* EXERCISE REQUIREMENTS *
Go through the records line by line and work out how many lines hold the word "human". Answer with the number only.

Stored dataset items
"""

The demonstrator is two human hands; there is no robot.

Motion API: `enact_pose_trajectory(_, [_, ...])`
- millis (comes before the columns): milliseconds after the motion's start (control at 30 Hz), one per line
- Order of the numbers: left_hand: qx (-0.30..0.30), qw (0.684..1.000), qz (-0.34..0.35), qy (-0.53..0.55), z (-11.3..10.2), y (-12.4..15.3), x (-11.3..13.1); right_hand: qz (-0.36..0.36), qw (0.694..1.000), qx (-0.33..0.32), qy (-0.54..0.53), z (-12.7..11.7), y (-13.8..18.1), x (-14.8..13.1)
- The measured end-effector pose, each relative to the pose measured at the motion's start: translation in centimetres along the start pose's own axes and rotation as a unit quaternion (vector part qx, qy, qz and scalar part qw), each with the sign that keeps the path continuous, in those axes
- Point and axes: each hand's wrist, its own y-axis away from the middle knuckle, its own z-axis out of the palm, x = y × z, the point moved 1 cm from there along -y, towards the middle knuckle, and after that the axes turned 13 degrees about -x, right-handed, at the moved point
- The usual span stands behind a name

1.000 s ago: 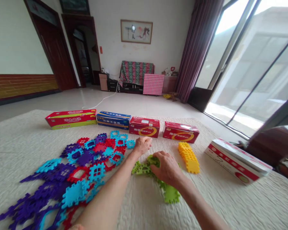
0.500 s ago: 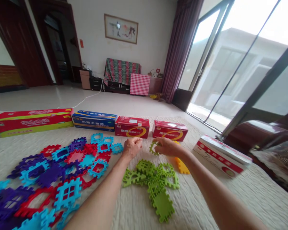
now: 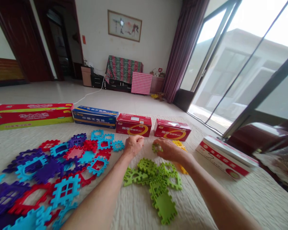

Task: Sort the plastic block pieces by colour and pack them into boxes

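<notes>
My right hand (image 3: 169, 149) is closed on a small green building tile (image 3: 156, 148) with a notched edge, which the fingers partly cover. My left hand (image 3: 133, 144) is curled into a fist to its left, apart from it; whether anything is inside is hidden. Below both hands lies a heap of green interlocking tiles (image 3: 164, 206), some solid, some with window openings. Yellow tiles (image 3: 179, 144) lie beside and partly behind my right hand and forearm.
At left spreads a pile of blue, purple and red tiles (image 3: 66, 190). Beyond stand a long red box (image 3: 31, 116), a blue box (image 3: 95, 118) and two dark red boxes (image 3: 133, 125). A white-and-red box (image 3: 227, 157) sits at right on the cream cover (image 3: 261, 195).
My right hand, still holding the green tile, has turned so that its fingers cover more of it. My left fist keeps its place near the boxes. The whole view has shifted slightly.
</notes>
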Motion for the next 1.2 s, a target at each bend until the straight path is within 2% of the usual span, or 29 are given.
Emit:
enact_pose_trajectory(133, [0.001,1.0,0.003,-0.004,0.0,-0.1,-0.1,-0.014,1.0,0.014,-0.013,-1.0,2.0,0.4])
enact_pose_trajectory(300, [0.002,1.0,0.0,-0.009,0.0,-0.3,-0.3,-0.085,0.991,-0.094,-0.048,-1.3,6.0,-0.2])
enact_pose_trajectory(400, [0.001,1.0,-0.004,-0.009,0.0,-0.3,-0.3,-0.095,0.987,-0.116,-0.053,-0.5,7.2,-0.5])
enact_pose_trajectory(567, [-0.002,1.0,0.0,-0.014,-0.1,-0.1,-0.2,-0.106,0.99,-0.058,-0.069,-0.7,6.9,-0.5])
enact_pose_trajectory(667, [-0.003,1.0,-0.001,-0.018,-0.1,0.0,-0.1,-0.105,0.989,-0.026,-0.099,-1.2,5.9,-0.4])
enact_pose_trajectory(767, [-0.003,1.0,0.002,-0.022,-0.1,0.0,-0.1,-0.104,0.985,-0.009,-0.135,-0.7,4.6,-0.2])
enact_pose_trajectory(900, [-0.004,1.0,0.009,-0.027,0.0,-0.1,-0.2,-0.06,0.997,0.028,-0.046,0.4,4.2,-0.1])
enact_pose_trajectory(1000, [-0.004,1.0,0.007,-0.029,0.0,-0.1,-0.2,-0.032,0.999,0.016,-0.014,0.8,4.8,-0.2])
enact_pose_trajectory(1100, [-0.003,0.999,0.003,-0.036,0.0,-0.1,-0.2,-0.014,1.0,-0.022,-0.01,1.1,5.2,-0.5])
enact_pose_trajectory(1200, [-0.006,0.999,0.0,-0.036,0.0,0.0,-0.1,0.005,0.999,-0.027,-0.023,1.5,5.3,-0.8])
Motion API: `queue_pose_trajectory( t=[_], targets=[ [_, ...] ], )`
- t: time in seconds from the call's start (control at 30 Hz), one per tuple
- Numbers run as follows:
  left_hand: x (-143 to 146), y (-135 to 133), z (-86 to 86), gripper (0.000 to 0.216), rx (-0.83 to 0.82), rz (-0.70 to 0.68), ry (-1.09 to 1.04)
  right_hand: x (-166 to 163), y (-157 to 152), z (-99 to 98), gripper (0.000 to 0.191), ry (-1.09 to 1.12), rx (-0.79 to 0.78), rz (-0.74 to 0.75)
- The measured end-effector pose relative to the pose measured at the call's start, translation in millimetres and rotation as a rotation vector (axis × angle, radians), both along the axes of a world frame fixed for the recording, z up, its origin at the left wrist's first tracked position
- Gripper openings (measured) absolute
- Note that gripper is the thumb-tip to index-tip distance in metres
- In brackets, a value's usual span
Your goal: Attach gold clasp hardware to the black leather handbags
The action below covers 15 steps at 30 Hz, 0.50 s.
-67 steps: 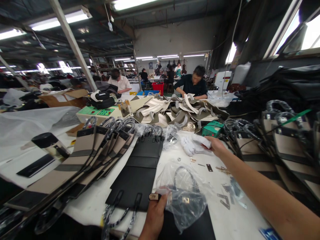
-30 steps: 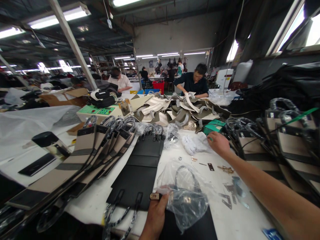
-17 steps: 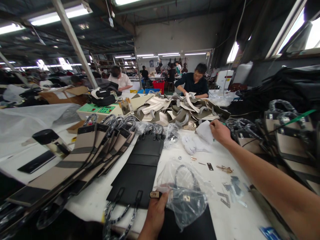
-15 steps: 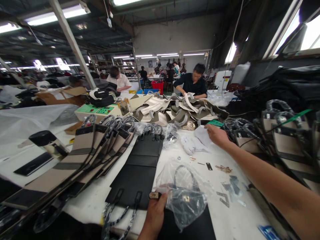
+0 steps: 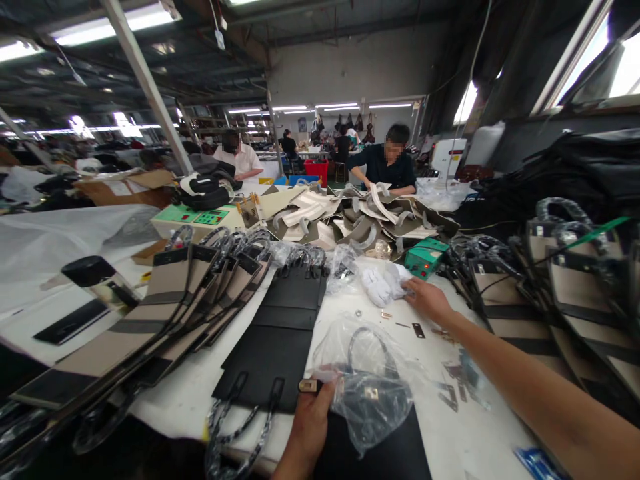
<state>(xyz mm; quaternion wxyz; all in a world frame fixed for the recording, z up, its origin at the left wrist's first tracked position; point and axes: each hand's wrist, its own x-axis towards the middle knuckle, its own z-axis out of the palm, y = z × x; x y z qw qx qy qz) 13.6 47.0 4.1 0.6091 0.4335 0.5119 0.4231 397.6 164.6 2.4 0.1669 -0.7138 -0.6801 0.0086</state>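
Note:
My left hand (image 5: 311, 423) grips a short black strap with a gold metal plate (image 5: 309, 386) on its end. Beside those fingers, clear plastic wraps a black handbag panel (image 5: 367, 397) with a looped handle and a gold fitting; it lies on a larger black panel. Farther off, my right hand (image 5: 427, 300) pinches the edge of a thin white bag (image 5: 399, 277), next to a crumpled white bundle (image 5: 376, 287). Small metal parts (image 5: 418, 331) lie on the white table near that hand. To the left is a long black bag panel (image 5: 277, 333) with plastic-wrapped handles.
Beige and black bag panels (image 5: 165, 293) are stacked at left, with more panels (image 5: 505, 293) at right. A green box (image 5: 425, 258) with a red light stands behind my right hand. A heap of grey-white pieces (image 5: 350, 220) lies across the back, where a co-worker (image 5: 385, 163) sits.
My right hand has come down and slightly left with the white bag's edge, uncovering more of the green box. My left hand stays in place on the strap.

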Motion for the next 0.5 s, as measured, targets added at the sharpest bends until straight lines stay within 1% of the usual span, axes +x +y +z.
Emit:
queue_pose_trajectory(
  t=[0.07, 0.17, 0.3, 0.37, 0.43, 0.5],
  targets=[
    [-0.7, 0.3, 0.6, 0.048, 0.007, 0.0, 0.007, 2.6, 10.2, 3.6, 0.025, 0.066, 0.021, -0.017],
    [0.2, -0.1, 3.4, 0.047, 0.013, -0.004, 0.012, 10.5, 29.8, 20.9, 0.023, 0.182, 0.064, -0.055],
    [4.0, -2.7, 9.9, 0.045, 0.007, 0.086, 0.009, 22.8, 53.4, 53.4, 0.029, 0.304, 0.13, -0.151],
    [5.1, -3.8, 12.6, 0.044, -0.003, 0.097, 0.011, 26.1, 61.1, 65.8, 0.032, 0.347, 0.169, -0.199],
    [5.2, -4.1, 13.9, 0.043, 0.002, 0.09, 0.013, 26.4, 66.0, 73.0, 0.038, 0.387, 0.207, -0.239],
    [4.7, -3.9, 13.8, 0.042, 0.014, 0.081, 0.008, 24.5, 68.9, 75.3, 0.045, 0.421, 0.237, -0.274]
  ],
)
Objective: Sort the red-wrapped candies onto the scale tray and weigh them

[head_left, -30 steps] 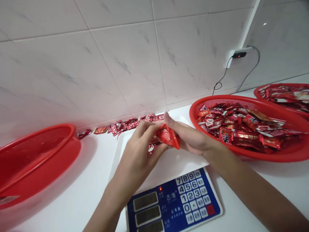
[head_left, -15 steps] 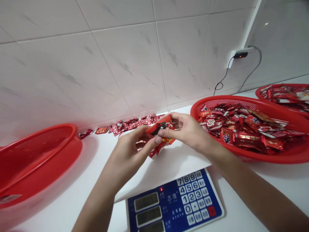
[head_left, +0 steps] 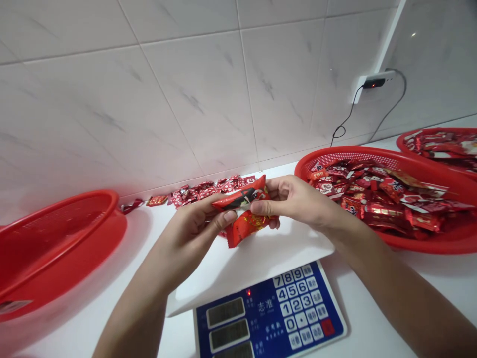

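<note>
My left hand and right hand pinch a small bunch of shiny red foil candy packets between thumbs and fingertips, above the white pan of the blue-faced electronic scale. A second ago the bunch was bunched tighter; now it sits flatter, packets showing. At three o'clock, the red plastic basket of wrapped sweets; at nine, an empty-looking red basket.

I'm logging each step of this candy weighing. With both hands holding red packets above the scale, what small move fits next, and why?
Probably lower the red packets onto the white scale pan. The left hand and right hand pinch them together just above it, the pan looks bare, and the scale's red light is lit.
</note>
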Available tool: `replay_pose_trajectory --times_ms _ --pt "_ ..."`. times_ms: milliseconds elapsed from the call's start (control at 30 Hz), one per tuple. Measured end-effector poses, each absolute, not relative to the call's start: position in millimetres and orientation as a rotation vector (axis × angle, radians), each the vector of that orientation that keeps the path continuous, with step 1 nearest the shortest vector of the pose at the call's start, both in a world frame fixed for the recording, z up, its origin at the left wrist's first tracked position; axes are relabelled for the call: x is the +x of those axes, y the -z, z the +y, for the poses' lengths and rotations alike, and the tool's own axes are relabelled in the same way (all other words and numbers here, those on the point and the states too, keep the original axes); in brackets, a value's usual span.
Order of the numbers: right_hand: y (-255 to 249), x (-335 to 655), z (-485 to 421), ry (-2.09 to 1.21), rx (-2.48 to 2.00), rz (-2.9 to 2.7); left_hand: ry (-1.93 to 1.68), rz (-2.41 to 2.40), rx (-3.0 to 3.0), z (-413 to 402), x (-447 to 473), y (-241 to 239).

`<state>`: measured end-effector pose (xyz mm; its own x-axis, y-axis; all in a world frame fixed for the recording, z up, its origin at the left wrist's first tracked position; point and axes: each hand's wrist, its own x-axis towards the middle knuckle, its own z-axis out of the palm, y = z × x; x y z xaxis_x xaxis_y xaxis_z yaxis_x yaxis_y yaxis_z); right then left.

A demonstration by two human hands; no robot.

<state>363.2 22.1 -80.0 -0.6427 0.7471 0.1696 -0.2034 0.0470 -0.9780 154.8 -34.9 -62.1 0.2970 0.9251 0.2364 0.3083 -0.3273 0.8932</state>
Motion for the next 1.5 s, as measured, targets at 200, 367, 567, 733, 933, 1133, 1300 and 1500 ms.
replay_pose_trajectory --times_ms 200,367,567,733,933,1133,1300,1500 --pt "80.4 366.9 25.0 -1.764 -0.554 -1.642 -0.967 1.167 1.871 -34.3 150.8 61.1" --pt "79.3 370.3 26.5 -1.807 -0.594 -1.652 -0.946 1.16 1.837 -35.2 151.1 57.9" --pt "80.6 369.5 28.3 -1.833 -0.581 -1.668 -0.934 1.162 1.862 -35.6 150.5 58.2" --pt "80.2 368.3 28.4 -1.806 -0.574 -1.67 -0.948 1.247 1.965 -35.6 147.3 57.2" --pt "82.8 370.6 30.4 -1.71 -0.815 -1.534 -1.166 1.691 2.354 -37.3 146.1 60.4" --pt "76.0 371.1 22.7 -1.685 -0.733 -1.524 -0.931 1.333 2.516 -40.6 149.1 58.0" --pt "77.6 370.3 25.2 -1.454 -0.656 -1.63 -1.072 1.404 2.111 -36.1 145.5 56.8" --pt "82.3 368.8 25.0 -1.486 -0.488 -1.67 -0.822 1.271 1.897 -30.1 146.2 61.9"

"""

* TASK RESPONSE *
2